ABOUT THIS TASK: In the material below, find every line with "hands" and pull it out.

DATA SECTION:
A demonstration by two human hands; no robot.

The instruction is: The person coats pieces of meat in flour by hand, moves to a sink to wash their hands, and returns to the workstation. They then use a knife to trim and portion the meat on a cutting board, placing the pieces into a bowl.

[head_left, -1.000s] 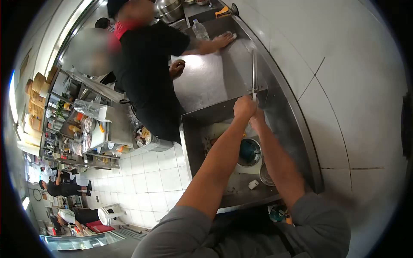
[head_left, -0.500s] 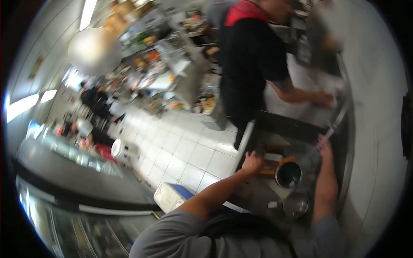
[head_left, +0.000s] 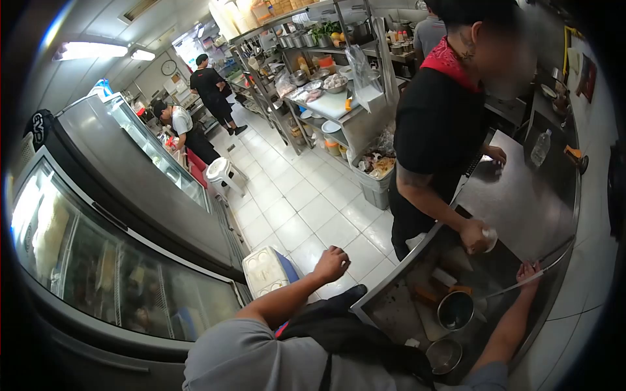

REPLY TO THE EXERCISE:
A demonstration by two human hands; no robot.
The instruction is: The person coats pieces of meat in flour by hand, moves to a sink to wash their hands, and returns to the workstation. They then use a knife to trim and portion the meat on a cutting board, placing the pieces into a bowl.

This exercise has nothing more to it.